経営の健全性・効率性について
平成27年度は管路の破損による漏水が発生し、長期に場所を特定できなかったため、無効水量が多くなり、有収率が前年度までより、大幅に低くなったが、経常収支比率及び料金回収率が高く推移していることから、経営には大きな影響が出ず、現在においては適切な水道料金の設定と考えられる。しかしながら、今後多額の資金を要する管路更新工事が控えているため、早期に事業計画を定めるとともに、料金改定の検討が必要と思われる。施設利用率については、類似団体と比較しても低いことから、さらなる利用増加にも対応可能であるため、加入推進を図り給水収益を増やすことにより、経営の健全性をより高めることが可能である。
老朽化の状況について
現在、老朽資産はないが、これから更新時期を迎える資産割合が多く、新規の管路布設が少ないため、年々有形固定資産減価償却率が上昇してきている。
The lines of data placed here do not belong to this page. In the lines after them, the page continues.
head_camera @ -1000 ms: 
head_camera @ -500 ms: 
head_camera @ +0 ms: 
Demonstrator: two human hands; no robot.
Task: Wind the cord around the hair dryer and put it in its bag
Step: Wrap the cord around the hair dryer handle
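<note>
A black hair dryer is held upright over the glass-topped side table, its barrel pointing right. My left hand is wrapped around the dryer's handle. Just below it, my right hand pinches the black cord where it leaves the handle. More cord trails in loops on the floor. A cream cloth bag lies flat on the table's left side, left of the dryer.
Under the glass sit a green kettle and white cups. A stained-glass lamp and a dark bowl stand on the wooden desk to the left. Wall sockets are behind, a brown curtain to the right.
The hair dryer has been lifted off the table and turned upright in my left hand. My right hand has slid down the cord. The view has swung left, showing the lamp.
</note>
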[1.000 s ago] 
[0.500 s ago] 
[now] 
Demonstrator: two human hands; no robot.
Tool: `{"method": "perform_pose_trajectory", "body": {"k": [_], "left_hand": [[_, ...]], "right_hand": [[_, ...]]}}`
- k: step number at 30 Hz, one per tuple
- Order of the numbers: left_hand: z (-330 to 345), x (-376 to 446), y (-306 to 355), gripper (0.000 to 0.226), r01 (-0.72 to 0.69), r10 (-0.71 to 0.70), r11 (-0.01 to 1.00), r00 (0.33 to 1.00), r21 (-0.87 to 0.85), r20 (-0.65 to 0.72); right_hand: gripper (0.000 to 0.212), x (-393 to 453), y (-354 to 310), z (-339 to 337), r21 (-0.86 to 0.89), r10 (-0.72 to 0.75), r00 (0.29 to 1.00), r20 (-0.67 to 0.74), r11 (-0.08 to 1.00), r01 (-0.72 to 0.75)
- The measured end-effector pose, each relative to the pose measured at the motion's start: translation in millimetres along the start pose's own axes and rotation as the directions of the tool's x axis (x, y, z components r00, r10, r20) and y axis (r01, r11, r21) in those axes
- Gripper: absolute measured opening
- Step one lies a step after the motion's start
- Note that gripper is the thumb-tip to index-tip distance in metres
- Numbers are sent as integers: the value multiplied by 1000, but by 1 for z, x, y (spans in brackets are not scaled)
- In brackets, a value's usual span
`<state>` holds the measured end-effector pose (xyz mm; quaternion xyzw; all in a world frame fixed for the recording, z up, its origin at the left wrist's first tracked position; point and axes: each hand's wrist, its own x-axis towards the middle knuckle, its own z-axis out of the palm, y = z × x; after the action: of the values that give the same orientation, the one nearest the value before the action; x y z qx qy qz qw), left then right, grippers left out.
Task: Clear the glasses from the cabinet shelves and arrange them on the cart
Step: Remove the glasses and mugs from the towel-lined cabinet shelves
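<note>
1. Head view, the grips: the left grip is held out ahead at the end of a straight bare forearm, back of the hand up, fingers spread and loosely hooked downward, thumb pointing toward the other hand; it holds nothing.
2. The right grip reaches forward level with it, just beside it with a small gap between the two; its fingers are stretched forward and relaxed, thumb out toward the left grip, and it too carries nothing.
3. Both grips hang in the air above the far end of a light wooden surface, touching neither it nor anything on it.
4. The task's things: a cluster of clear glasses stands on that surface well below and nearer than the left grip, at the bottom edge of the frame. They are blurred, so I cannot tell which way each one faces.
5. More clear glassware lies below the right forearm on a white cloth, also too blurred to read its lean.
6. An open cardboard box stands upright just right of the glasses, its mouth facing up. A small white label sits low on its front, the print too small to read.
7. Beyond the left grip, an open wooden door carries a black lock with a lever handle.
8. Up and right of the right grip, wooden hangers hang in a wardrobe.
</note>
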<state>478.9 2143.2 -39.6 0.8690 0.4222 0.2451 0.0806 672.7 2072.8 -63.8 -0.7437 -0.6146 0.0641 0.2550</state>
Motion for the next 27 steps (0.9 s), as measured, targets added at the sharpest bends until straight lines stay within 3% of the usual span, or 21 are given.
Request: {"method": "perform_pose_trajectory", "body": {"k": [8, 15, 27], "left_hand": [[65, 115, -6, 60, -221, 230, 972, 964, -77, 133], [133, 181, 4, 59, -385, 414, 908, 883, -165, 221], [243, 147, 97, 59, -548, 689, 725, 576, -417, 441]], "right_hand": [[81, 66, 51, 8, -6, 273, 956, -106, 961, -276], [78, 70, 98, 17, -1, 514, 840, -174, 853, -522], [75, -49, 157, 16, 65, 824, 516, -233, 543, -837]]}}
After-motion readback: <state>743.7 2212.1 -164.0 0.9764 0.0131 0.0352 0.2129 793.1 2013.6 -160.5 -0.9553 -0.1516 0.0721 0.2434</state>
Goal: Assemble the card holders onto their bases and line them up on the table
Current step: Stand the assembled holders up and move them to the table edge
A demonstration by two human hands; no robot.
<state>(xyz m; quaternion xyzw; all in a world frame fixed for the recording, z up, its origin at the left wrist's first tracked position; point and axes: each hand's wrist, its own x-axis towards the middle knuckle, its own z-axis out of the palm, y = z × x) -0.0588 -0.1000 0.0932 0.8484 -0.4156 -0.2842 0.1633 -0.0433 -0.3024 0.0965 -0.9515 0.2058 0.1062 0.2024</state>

約10年後には資産の法定耐用年数を迎える経年化資産がでてくるので、アセットマネジメントを行い、更新時期及び経費等を的確に把握し、経営に与える影響等を考慮したうえで、更新工事時期を前倒しするなどをし、工事を多年に分割した投資計画を早急に立てる必要がある。
全体総括
現在は、経常収支比率及び料金回収率が高く、さらに企業債残高も減少してきているため、経営の健全化が図られている。しかしながら、今後迎える機器及び管路等の更新が控えているため、工事に要する多額の財源確保が必要とされる。平成28年度でアセットマネジメントを行い、更新時期を把握したうえで、更新等の財源の確保や経営に与える影響を踏まえ、平成29年度に水道事業基本計画(経営戦略)を立てることとしている。その際、加入者への大きな料金負担増を課さずに、持続可能な財政状況を維持するため、更新工事を分散し、国庫補助金や交付金等を上手に活用した適切な投資計画を立て、経営の健全化を図っていきたい。